Stats Flashcards
The purpose of experimentation?
Comparing Alternatives
Identifying the Significant Inputs (Factors) affecting an Output (Response) - separating the
vital few from the trivial many
Achieving an Optimal Process Output (Response)
Reducing Variability
Minimizing, Maximizing, or Targeting an Output
Achieve product & process robustness
Standard Deviation = ?
properties?
σ = sqrt(sum(xi - x)^2/(n-1)
Always positive or 0
Affected by outliers
Same units as the data.
Define Random Variable
A random variable is a variable whose possible values are numerical outcomes of a random phenomenon.

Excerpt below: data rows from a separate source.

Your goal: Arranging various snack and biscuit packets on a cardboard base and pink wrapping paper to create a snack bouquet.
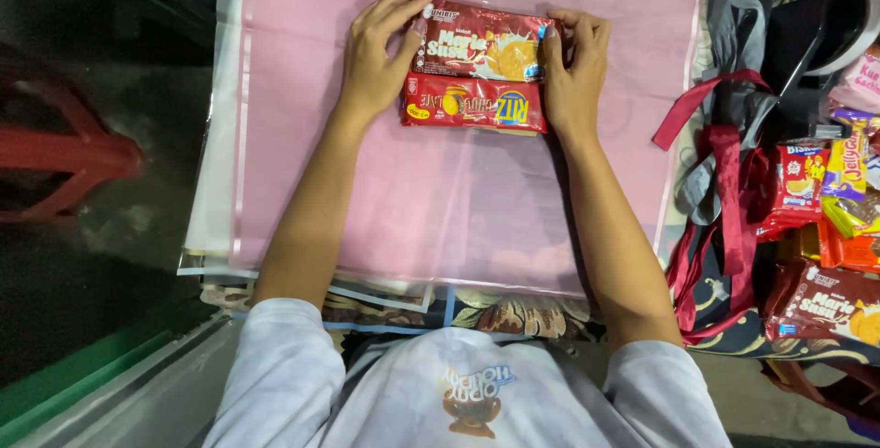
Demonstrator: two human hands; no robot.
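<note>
White shirt nearest the camera, one printed graphic on the chest, two short sleeves. Two bare forearms run up from it to two hands.

Left hand: fingers spread, lying over the left ends of both biscuit packets, fingertips on the upper one. Its grip is loose, pressing flat rather than clenched. Right hand: fingers curled at the right end of the upper packet, pinching its edge; heel of the hand beside the lower packet's right end.

Two red packets between the hands, side by side and touching along their long edges. Upper biscuit packet: red, picture of a round biscuit. Lower cracker packet: red with a yellow and blue patch, slightly narrower. A pale edge shows just under the lower packet; cannot tell what it is.

Both packets lie near the top middle of one pink sheet, spread flat. At least two more sheets, clear or white, stick out beneath it at the left edge. Patterned cloth shows below the sheets' near edge.

Right side: one heap of snack packets, mostly red, some yellow and purple, at least six, exact count unclear. Dark red ribbon loops next to it.

Left side: one red stool on the dark floor, well apart from the sheets.
</note>
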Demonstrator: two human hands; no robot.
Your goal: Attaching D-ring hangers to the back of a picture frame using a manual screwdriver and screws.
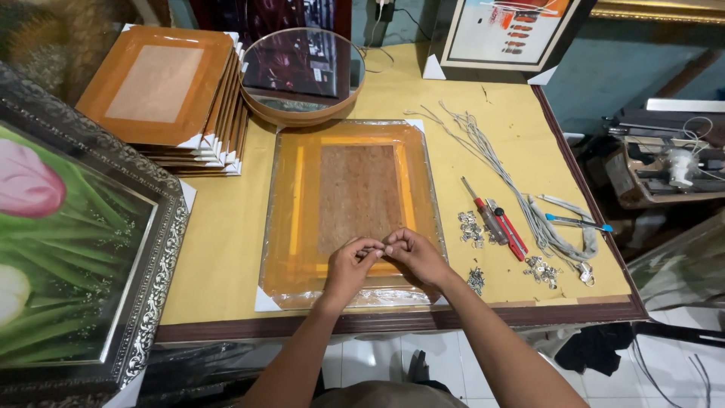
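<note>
Pinching something tiny between both sets of fingertips, left hand point(349, 264) and right hand point(414, 253) pressed close together over the near rail of the wrapped frame point(351, 204), which lies face down in the middle of the yellow-covered table point(219, 249). Too small to tell what's in the pinch, probably one of the little metal hangers. Looks stiff and fairly light, that frame, orange-brown with a board back, but slick under the clear plastic wrap, so likely to slide if pushed from one side. Best grabbed by the two long rails, not the paper-capped corners. Probably fragile if there's glass underneath, can't see from the back. Just right of the hands: small heaps of silver hardware point(470, 227), a red-handled screwdriver point(504, 229), a bundle of grey cord point(521, 204), floppy stuff. Off to the left, a big ornate silver frame with a tulip painting point(68, 249), looks heavy. Farther back, a stack of matching frames point(170, 94) and a round mirror point(302, 72) touching the frame's far edge, definitely breakable.
</note>
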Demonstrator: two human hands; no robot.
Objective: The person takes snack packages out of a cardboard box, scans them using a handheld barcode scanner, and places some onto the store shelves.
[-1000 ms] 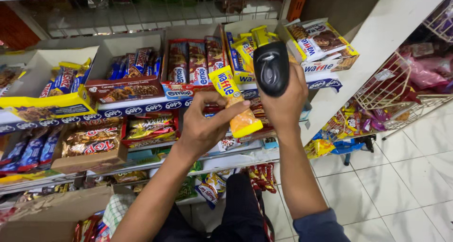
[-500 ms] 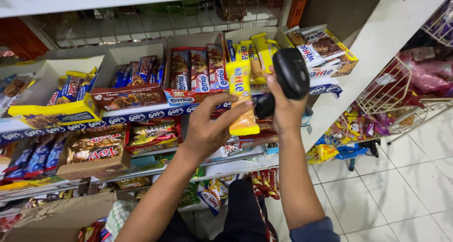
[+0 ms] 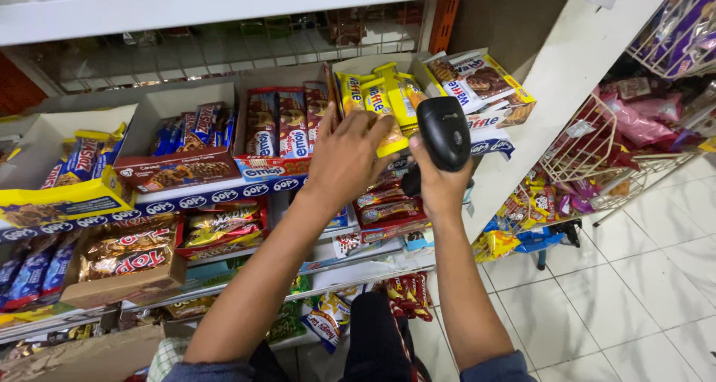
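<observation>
So our left hand (image 3: pixel 350 155) is wrapped around a yellow wafer pack (image 3: pixel 384 114), fingers over its front, and the pack sits right at the mouth of its open box (image 3: pixel 350 73) on the shelf (image 3: pixel 246 192). Its long axis runs up and back into the box, tilted a bit to the right, lined up with the other yellow packs standing there.

Our right hand (image 3: pixel 436 184) is just beside it on the right, gripping a black scanner (image 3: pixel 444 132) by the handle. The scanner's head sits just right of the pack, close to touching it, though we can't tell if it does.

So the left hand is the one on the pack, the right one only near it. Further left there's a red biscuit box (image 3: pixel 280 125), and off right a wire basket (image 3: pixel 597 147) over white floor tiles (image 3: pixel 626 292).
</observation>
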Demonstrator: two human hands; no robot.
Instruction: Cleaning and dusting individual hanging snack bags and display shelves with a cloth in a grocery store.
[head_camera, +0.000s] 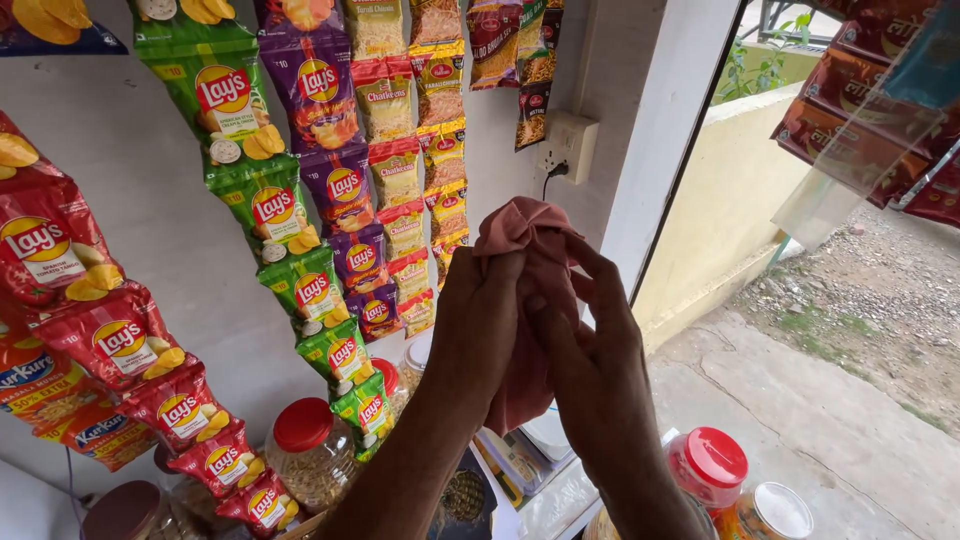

There are two types of random variables, i.e., discrete and continuous
Define Probability of distribution
A probability of distribution is a list of possible values of a random variable together with their probabilities
Define Binomial Distribution
A binomial distribution is a frequency distribution of the possible number of successful outcomes in a given number of trials in each of which there is the same probability of success.
State and define the two types of variables.
Discrete random variable - a variable which can only take a countable number of values.
Continuous random variable: a random variable takes on values within an interval or it has so many possible values that they might as well be considered continuous.
Properties of normal distribution?
- Bell curve
- Area = unity
- Symmetrical
- Middle = mean
- Saddle point is when it turns from concave down to concave up and is 1 SD away from u
- Almost all points are within 3 Sd.
What is the standard normal distriubution?
- mean = 0
- SD = 1
- The normal random variable of a standard normal distribution is called a standard score or z-score.
What is sampling distribution?
The sampling distribution of the sample means gives all the possible values of the sample mean and quantifies how often they occur
How to build the sampling distribution of the sample mean?
1) Take a sample of values from random variable X (population) 2) Calculate the mean of the sample
3) Repeat step 1) and 2) over and over again
All the sample means xbar result in a new population which is denoted using random variable Xbar
Describe the properties of mean of the sampling distribution
- A sampling distribution represents averages that are based on samples and NOT individual values from a population
- A sampling distribution is nothing bu a distribution, so that it has its own shape, centre and variability
The mean of sampling distribution Xbar is denoted a uxbar
How do the standard errors pf a sampling distribution vary with SD and n
As n increases standard errors decrease
As SD increases standard errors increase
What is the shape of a sampling distribution if:
- the distribution X is normal?
- The distribution of X is Un-known or not-normal?
- Xbar is normal
- Xbar can be approximated with a normal distribution according to the Central Limit theorem (CLM)
What does the Central limit theorem state?
If you have a population with mean u and SD and take sufficiently large random samples (usually n>30) from the population itself, then the sample means will be approx normally distributed.
Define confidence intervals.
A range of values so defined that there is a specified probability that the value of a parameter lies within it.
e.g.
confidence Interval = sample statistic ± margin of error
What is the margin of error affected by?
Confidence level - z*
Sample size - n
Variation in population - SD
z* * (SD/sqrt(n))
Define confidence level.
The probability that the value of a parameter falls within a specified range of values.
Corresponds to the percentage of the time the result would be correct if numerous random samples were taken
What is a hypothesis test?
What are the two types?
Its a procedure that uses data from a sample to confirm or deny a claim about the population.
1) Null hypothesis (Ho) - Ho is true unless data and statistics demonstrate otherwise.
2) Research (or alternative) hypothesis - Ha
State and describe the two types of hypothesis
When is open chosen over the other?
1) Null hypothesis (Ho) - Ho is tryu unless data and statistics demonstrate otherwise.
2) Research (or alternative) hypothesis (Ha) - Population parameter is: Not equal to Ho, Larger than Ho or Smaller than Ho.
Ho is rejected in favour of Ha when we have found a statistically significant result.
What does the correlation coefficient tell you about the bivariate data set?
r = -1 - perfect negative linear relationship
r approaching -1 - strong negative linear relationship
r approaching 0 - no linear relationship.
r approaching 1 - strong positive linear relationship
r = 1 - perfect positive linear relationship.